Donald Trump at a rally at the Suburban Collection Showplace in Novi, Michigan, on September 30. Jonathan Ernst/reuters

This article first appeared on the Dorf on Law site.

One of the signature features of this bizarre political campaign was evident within the first few minutes of the presidential debate: Donald Trump simply lacks the knowledge and temperament to be president, in stark contrast to the eminently qualified Hillary Clinton.

This raises what for many people is a most disturbing and puzzling question: How is it that Trump's maddeningly obvious lack of fitness is not recognized by approximately half of the voting population?

The short answer appears to be that, actually, it is apparent to a significant portion of Trump supporters, based on public polls. For example, in the mid-September Fox news poll, 61 percent of respondents thought Clinton was "qualified" to be president, versus only 45 percent who thought Trump was.

In the same poll, 59 percent said Clinton had the "right kind of temperament and personality" to be a good president, while only 31 percent said Trump did. Furthermore, 47 percent said electing Clinton president was a "safe choice for the country," while only 30 percent said that Trump was.

It should be noted that these results don't significantly differ from those obtained from polling conducted weeks and months earlier on the same questions, nor from a New York Times/CBS News poll also conducted in mid-September.

It is striking that these large differences were recorded at a time when the candidates were each polling in the range of 43 to 48 percent. Even when polled on which candidate would do a better job in specific areas, such as immigration, national security or managing the economy, respondents usually favored one candidate over another by relatively small margins.

So perhaps the disturbing and puzzling question is, In reality, how can a significant proportion of people who admit Trump is unfit for the job, if not a real risk, nonetheless say they will vote for him?

These seemingly contradictory polling results make me wonder about the predictive value of polls in this race.

Last June, many Europeans mournfully pointed to the apparent polling failure regarding the outcome of the U.K. vote to leave the European Union (Brexit) and suggested it could be a harbinger of what will happen with the U.S. presidential race.

So I looked to see whether the Brexit postmortems by British analysts indicated that their polls had also offered contradictory signals that, in hindsight, had been missed.

However, the explanations I found centered around technical aspects, such as differences in accuracy between phone polling versus internet polling, or around unpredictable events. The latter included a lower than expected turnout of young voters, undecided voters not splitting as predicted and the confusion engendered by the unfortunate death of Jo Cox, a member of Parliament.
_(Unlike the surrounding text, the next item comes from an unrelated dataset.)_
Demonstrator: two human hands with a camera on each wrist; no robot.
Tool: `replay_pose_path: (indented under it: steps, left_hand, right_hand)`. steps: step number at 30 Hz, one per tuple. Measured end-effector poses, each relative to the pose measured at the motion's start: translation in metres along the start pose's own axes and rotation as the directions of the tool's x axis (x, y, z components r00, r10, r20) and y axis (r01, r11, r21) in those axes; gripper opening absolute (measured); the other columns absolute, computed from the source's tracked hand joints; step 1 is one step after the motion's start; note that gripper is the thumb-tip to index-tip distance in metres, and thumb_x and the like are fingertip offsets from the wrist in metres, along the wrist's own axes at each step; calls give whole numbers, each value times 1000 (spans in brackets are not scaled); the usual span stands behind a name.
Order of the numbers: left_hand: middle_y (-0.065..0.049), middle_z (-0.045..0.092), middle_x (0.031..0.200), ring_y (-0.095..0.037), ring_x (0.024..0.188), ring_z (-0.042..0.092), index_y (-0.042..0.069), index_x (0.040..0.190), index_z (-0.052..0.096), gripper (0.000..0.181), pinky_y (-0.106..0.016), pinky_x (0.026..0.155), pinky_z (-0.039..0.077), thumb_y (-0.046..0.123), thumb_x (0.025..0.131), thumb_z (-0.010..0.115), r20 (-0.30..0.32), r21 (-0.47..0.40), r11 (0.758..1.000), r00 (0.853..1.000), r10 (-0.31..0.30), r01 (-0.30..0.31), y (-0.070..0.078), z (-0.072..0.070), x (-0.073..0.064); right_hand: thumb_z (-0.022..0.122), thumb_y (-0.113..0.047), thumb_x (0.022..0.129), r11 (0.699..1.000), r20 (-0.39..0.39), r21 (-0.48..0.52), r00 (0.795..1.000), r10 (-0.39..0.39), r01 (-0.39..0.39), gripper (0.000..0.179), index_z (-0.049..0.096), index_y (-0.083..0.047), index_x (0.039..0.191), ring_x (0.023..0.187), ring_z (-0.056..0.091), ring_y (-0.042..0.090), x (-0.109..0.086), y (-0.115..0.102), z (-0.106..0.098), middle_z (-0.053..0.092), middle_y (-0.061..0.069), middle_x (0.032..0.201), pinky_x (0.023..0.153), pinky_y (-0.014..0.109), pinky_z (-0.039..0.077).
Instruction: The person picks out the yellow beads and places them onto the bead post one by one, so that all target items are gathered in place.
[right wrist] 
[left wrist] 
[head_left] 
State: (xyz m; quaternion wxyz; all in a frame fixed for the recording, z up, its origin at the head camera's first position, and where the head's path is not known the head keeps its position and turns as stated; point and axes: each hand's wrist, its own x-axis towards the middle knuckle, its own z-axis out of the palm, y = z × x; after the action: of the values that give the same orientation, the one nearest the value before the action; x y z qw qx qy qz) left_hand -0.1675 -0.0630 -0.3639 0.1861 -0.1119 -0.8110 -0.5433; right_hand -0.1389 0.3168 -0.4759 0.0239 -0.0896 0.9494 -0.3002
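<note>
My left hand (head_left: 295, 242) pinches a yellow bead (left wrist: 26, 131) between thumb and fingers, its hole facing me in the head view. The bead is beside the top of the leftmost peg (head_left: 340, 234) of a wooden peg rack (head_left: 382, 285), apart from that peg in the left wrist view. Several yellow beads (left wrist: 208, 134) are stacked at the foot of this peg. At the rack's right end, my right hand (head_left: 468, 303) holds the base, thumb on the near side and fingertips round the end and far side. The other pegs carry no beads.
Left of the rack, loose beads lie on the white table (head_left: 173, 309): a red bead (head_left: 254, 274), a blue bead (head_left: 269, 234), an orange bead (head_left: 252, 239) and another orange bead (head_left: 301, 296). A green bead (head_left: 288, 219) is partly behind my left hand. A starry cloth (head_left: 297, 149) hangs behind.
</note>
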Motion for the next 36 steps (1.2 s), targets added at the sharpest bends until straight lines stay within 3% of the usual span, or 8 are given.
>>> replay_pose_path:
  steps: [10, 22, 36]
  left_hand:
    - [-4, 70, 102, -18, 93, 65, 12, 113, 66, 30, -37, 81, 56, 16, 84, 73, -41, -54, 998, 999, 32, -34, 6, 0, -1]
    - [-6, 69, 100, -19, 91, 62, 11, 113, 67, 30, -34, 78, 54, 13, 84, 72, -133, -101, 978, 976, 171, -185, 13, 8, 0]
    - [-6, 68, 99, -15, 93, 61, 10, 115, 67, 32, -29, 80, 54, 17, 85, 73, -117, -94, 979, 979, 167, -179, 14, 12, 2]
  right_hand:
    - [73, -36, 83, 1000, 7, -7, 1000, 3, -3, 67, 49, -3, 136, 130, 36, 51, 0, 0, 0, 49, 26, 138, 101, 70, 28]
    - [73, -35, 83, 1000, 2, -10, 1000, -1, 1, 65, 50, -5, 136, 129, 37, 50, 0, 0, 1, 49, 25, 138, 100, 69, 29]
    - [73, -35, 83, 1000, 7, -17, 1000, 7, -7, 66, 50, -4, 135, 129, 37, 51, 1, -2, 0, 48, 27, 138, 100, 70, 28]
While these explanations were interesting, and some (e.g., what the young and the undecided voters actually do) are clearly relevant to this race, none highlighted the existence of contradictory polling results.

I then consulted Nate Silver's polling analysis website,, as he is the most critically thinking poll analyst I have read. He recently posted a panel discussion of what the polls might be missing that could affect the presidential election outcome.

One possibility the panel considered is that the true Trump vote may actually be underestimated by polls. This would occur if some Trump voters consider it socially unacceptable to admit to a pollster that they favor Trump, thereby constituting a version of the famous "Shy Tory" or "Bradley effect." (Note: They dismissed this idea for various reasons.)

Nonetheless, the Bradley effect may be a useful concept here. The phrase derives from the California gubernatorial race in the early 1980s, in which Tom Bradley, the black mayor of Los Angeles, was well ahead in the polls but nonetheless lost the race narrowly to his white opponent.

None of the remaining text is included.